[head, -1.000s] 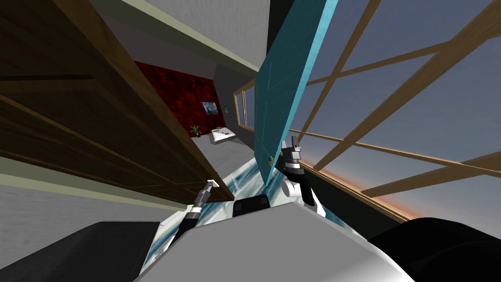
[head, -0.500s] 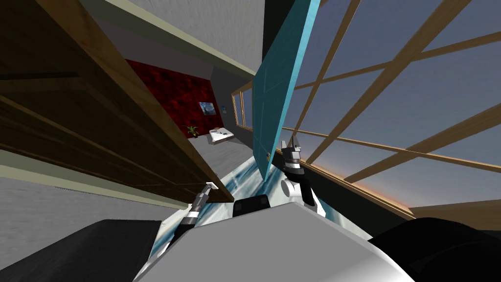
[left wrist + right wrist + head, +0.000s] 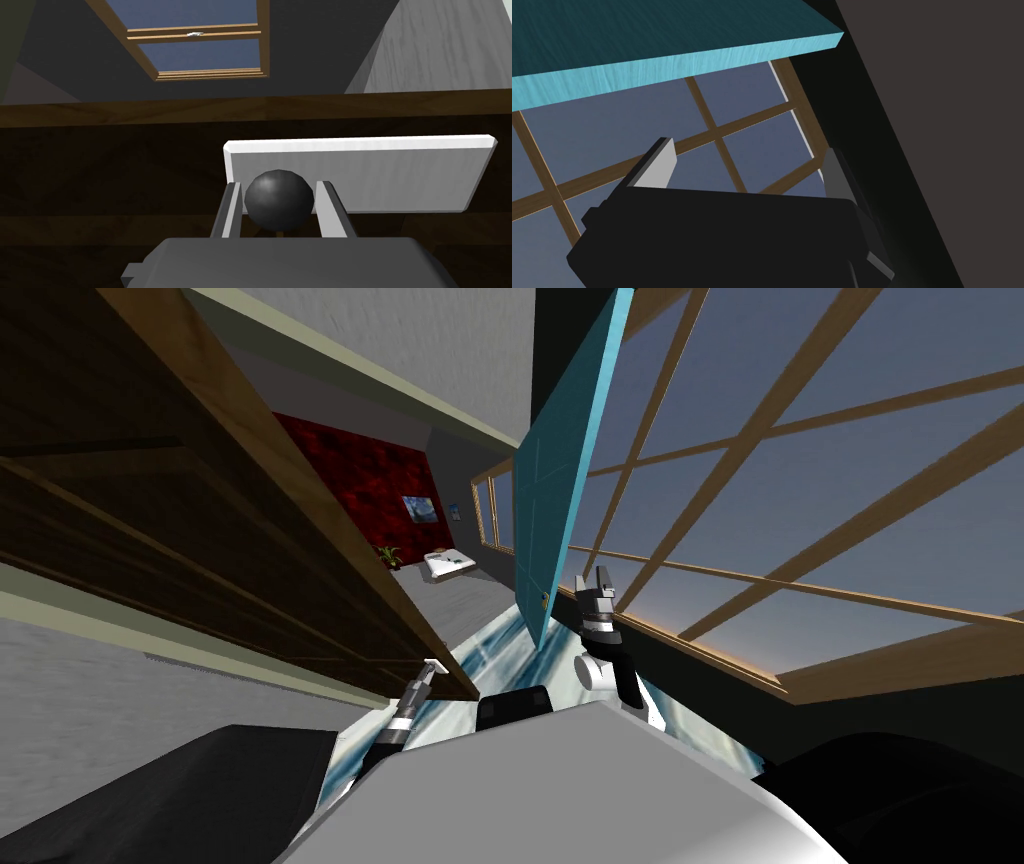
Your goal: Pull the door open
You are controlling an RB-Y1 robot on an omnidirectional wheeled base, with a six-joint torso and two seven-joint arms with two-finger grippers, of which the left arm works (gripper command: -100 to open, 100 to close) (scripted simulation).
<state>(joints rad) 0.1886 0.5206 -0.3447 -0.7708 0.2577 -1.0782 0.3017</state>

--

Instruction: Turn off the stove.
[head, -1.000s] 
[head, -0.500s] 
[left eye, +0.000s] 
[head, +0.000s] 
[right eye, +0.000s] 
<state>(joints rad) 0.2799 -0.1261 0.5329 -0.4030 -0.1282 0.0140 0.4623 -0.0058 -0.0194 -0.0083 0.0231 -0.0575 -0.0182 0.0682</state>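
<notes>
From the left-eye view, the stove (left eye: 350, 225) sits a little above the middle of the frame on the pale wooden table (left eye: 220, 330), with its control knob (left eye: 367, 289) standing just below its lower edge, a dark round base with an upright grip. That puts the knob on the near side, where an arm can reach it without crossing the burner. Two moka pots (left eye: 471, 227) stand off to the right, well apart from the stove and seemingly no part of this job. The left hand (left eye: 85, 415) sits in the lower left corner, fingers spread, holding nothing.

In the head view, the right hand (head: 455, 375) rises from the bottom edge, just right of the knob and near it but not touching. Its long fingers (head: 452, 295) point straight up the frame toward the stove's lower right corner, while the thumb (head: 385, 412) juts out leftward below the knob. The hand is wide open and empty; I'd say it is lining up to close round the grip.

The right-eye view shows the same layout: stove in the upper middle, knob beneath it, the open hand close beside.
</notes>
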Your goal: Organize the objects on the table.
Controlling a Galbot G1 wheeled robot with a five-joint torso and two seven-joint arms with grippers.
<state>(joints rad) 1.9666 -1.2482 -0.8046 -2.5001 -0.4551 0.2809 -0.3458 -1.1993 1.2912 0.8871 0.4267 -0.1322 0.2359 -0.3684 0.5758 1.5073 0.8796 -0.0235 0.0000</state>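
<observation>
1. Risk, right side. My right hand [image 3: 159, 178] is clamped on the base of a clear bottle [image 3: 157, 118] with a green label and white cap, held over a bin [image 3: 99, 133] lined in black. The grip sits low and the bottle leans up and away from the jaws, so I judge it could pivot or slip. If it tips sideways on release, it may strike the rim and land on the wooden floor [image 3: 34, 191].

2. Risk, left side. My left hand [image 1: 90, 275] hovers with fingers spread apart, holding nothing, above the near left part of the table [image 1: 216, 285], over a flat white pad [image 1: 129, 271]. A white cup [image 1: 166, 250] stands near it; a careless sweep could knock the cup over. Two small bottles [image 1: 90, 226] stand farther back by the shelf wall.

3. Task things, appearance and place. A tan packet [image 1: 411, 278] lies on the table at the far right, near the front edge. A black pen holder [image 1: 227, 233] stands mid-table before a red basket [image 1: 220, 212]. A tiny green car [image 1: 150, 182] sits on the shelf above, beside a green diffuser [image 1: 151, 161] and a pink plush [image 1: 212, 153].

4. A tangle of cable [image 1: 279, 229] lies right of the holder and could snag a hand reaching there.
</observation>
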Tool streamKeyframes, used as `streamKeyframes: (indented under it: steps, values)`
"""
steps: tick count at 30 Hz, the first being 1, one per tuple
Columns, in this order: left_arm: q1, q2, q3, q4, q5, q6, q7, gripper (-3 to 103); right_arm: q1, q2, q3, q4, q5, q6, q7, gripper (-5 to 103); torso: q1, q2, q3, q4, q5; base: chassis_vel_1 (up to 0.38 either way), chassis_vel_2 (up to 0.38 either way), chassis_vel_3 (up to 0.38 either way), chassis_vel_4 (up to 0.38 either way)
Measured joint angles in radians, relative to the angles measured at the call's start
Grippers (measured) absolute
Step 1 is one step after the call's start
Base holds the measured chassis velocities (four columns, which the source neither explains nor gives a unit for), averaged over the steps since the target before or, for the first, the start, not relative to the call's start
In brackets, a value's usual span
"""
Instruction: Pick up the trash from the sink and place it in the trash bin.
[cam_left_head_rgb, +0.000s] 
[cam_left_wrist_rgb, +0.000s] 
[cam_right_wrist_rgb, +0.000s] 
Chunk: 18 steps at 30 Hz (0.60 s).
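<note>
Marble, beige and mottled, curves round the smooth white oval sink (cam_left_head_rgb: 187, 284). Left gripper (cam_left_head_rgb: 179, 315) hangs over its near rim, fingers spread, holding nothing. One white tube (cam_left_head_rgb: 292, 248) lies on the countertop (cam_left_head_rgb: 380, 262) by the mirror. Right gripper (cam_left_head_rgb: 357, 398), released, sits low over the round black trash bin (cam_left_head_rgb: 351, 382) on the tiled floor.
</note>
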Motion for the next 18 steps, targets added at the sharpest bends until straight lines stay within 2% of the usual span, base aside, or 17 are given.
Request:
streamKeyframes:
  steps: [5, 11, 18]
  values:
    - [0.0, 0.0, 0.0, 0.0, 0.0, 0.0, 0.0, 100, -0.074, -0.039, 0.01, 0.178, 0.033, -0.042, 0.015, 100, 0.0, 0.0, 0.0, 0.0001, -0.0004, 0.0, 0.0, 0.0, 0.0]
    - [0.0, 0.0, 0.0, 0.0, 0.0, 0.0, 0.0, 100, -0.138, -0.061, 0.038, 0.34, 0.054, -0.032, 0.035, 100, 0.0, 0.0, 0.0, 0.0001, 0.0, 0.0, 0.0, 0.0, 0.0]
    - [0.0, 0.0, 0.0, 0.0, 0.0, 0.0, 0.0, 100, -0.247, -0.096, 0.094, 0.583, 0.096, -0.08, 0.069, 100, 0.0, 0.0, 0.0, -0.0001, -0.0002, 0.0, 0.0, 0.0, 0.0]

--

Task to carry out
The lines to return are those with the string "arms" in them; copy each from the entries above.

Task answer
You are controlling an RB-Y1 robot on an omnidirectional wheeled base, with a six-joint torso and two seven-joint arms with two-finger grippers, of which the left arm works (gripper command: -100 to open, 100 to close) (scripted simulation).
Controlling a Galbot G1 wheeled robot with a five-joint torso and two seven-joint arms with grippers.

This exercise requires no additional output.